I lost my iPhone, so I can't use this, so here's my question: if I bump phones with someone, does their information go into my Address Book?
You have to earn your way into my Address Book on my phone by getting drunk with me or being related by blood (seriously, no exceptions - same as with Facebook).
Business card hate is way overblown; there's a nice natural segregation and there's enough room to write notes for follow-ups. I mean, business cards are a solution to the problem of exchanging information amongst casual acquaintences; they're not a problem themselves. I think this is where "business card replacements" (and we've had them since the Palm Pilot days) fail.
You have to earn your way into my Address Book on my phone by getting drunk with me or being related by blood (seriously, no exceptions - same as with Facebook).
You might see your life enriched a whole lot IF you just removed that law of yours. I would go a step further and say, dedicate an afternoon a month just to go through your cell phone contacts and say hell to everyone you don't remember speaking to recently.
No man is an island, unless he is surrounded by the vomit of his drinking buddies and cousins ;-)
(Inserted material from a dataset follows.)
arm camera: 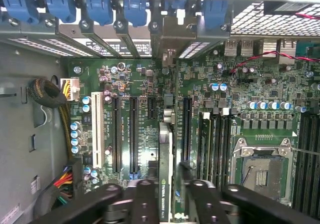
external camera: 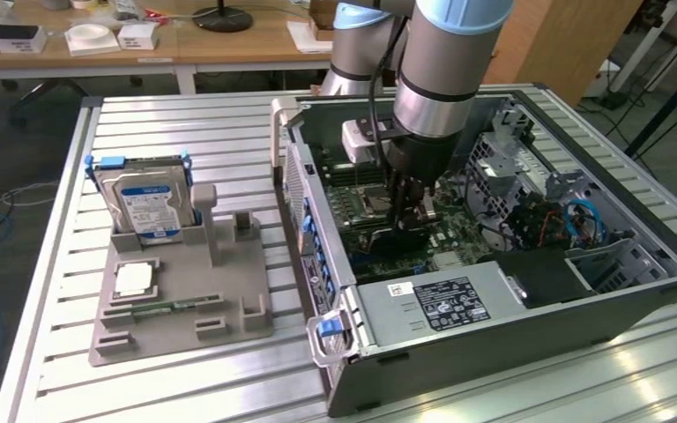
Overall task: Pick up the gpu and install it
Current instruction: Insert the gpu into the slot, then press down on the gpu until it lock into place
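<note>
Inside the open computer case point(external camera: 621, 308), we see the gripper point(arm camera: 167, 191) part-open astride the gpu point(arm camera: 165, 174), edge-up over the motherboard point(arm camera: 145, 114): light, rigid, fragile, best pinched along its top edge.

Arm reaching straight down, gripper point(arm camera: 167, 196) vertical, fingers point(arm camera: 142, 199) parted, pointing downward

Black gripper point(arm camera: 167, 199) fingers point(arm camera: 142, 201) straddle the gpu point(arm camera: 165, 174), standing on edge over a green motherboard point(arm camera: 150, 84) with black slots point(arm camera: 134, 134)
</note>
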Controlling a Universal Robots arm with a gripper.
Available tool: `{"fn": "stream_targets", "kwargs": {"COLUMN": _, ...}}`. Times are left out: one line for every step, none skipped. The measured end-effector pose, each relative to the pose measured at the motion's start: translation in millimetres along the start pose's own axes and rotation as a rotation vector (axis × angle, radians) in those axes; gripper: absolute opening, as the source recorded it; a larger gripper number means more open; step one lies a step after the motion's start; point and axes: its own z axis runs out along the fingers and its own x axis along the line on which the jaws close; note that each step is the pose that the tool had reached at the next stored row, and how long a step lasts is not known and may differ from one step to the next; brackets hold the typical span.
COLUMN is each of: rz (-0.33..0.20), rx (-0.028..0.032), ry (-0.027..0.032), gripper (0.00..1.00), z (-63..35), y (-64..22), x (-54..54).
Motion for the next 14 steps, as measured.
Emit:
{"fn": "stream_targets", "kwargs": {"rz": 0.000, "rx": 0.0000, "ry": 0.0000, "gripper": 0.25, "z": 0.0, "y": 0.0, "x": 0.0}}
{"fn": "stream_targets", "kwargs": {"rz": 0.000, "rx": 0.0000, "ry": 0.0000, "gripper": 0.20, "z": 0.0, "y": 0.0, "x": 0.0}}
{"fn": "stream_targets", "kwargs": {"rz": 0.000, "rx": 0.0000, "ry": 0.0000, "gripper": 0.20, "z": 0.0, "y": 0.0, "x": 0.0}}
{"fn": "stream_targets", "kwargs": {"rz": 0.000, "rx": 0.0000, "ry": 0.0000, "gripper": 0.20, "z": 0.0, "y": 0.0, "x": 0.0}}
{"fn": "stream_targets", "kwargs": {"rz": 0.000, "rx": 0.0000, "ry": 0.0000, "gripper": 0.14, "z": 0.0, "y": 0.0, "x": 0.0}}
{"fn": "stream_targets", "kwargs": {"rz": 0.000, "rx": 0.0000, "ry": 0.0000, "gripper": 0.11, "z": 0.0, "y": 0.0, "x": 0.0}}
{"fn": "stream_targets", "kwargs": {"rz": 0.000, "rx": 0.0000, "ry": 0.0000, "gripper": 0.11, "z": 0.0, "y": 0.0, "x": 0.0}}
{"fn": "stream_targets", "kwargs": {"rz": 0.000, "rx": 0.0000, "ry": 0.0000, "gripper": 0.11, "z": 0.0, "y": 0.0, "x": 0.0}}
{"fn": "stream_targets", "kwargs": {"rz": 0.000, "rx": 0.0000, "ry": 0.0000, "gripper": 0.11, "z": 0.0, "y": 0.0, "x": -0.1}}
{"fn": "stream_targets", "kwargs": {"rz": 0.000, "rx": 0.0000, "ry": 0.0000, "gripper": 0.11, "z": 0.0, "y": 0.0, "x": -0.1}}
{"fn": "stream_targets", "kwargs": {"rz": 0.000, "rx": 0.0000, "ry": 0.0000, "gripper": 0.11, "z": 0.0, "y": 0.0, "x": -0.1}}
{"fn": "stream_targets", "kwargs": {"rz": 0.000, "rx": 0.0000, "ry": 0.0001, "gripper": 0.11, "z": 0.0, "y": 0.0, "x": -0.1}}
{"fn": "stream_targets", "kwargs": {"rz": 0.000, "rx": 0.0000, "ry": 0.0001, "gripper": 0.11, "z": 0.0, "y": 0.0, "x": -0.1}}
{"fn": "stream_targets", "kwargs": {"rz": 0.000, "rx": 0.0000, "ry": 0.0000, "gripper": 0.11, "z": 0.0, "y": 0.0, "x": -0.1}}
Yes, contacts are added to the iPhone's address book. Future versions of Bump will let you easily add a note after receiving a contact and show you the location of where you met someone.
Good app, but I doubt it'll gain traction in the business world. The business cards are too ingrained into our society.
Its like the don't shake hands techcrunch post, I'm not going to stop shaking hands, just because techcrunch thinks its an outdated method of greeting people.
1) You've got to design and pay to print them. If titles or contact info changes, that's a re-print. The cost matters a lot particularly to the SoHo market.
2) You've got to carry them around with you everywhere to hand out. Usually this is in a metal case that's kinda cumbersome in a pocket shared with an iPhone/BlackBerry already.
3) When someone hands you one, you've gotta stick it in your pocket and not lose it.
4) After you bring them to your office, you need to file them somehow (scan them, manually enter them into Outlook/whatever).
I've seen people at hedge funds buy expensive scanners which plug into Outlook and let you scan this stuff in. It does OCR on the cards and auto-creates contacts for you. The scanners are around $200/each, plug into your desktop, and are a tad annoying to install and config. The cards get tossed into the trash the moment it's in Outlook.
If you don't buy a scanner for every employee, that's time wasted while they type said card info into Outlook.
While something like this won't "kill" business cards in the business world, it'll offer a nice alternative.
Here's an idea for an iPhone App that'll let someone with an iPhone do-away with biz cards all together: A scanner app using the iPhone camera. Take a snapshot* of someone's biz card, OCR it, and bam, it's in your contacts. Easier said than done, of course. But it eliminates steps 3 and 4 above, making your life easier when dealing with "legacy" business cards. :)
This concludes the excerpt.